Garrison's third original in this set — and his big solo feature — Sometimes Joie opens with Joe's tenor barking out the line over suspended rhythm. Two 10-bar sections and it's right to the swing business, at which this trio excells. Tenor improvisation over a pulsating beat, constantly shifting in its emphasis, its dynamics. Elvin is as imaginative here, as a rhythm player, as if he were playing a solo — but still feeding, stimulating the soloist, Farrell. Notice that Elvin's intensity and rhythmic complexity grows steadily throughout Farrell's improvisation. Some brief rhythm interplay between Jimmy and Elvin and the train stops to pick up another passenger, a bowing fiddler. Garrison takes an extended solo here, arco and some percussive things with bow on strings and an occasional foray into pizzicato. Highly individualistic and quite unlike what any of the gifted young bassists are doing these days. Elvin moves to the fore briefly, then it's back to the original line, Joe's tenor for 20 and right out.

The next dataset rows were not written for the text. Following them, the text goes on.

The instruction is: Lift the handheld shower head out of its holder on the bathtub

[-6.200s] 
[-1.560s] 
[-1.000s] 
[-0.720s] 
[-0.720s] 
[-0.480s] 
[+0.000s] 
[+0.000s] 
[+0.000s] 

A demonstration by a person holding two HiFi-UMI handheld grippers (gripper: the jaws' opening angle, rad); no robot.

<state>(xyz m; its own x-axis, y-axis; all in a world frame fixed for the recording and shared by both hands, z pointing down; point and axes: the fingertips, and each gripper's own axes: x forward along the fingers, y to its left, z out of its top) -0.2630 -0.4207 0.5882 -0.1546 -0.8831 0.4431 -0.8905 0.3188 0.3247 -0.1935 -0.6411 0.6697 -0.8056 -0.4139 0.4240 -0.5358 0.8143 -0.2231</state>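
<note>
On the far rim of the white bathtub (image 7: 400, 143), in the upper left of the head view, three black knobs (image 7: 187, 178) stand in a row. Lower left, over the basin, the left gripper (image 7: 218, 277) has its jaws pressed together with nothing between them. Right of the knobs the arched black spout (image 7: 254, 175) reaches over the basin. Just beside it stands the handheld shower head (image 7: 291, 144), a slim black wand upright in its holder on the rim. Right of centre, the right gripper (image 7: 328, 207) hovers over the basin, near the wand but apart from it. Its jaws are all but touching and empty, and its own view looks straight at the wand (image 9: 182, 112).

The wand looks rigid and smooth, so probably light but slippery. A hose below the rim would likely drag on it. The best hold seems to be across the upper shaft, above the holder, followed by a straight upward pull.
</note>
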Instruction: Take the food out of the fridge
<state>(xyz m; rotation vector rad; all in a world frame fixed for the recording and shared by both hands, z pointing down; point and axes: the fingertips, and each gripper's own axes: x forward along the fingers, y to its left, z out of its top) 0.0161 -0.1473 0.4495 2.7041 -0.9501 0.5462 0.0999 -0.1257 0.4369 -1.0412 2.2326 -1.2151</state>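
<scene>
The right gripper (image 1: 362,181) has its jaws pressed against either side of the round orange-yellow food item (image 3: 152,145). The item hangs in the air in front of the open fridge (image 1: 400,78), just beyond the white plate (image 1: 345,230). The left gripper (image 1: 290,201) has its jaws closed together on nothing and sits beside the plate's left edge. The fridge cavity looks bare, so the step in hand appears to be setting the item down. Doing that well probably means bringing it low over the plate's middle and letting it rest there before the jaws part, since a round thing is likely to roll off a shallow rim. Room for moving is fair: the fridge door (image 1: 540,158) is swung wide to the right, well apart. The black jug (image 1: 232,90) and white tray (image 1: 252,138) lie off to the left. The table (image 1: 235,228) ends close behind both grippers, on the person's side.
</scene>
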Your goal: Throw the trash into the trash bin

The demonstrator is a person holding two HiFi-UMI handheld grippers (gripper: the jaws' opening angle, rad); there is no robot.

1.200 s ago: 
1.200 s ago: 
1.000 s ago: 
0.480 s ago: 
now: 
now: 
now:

The album closes with the pretty We'll Be Together Again, a solid standard by Carl Fischer (Frankie Laine's accompanist for some years; Laine wrote the lyrics). It's Farrell's flute feature, this set's counterpart to For Heaven's Sake on their first LP. Flute cadenza with bass under in free tempo, then to slow dance pace. Farrell's lead with flourishes, a 32-bar chorus and there an end.
ED BEACH "Just Jazz"
WRVR New York
Recording by RUDY VAN GELDER
Recorded September 6, 1960
Cover photo by FRANCIS WOLFF
Cover design by TONY DE STEFANO
75th Anniversary Reissue Notes
When Elvin Jones formed his trio with Joe Farrell and Jimmy Garrison in the beginning of 1968, he'd been gone from Coltrane's group for two years and Garrison, who stayed till the end had been free for only six months. Naturally they found a creative saxophonist with great technique, proficiency and creativity Joe Farrell to take the front spot in the group.
"Puttin' It Together" was the group's debut recording and by the time they recorded "The Ultimate" six months later, they had already grown as a group from weeks together on the bandstand. Their interaction and maturity were measurable and the degree of variety and range that they extracted from the stark trio instrumentation was amazing.
Soon Jones would leave the trio format and expand the front line to three saxophonists with added percussion on occasion. The amount of musicians would change but the essence of what Elvin heard remained: sax, bass and percussion. From his perspective having supported John Coltrane for four years, the sky's the limit with these elements.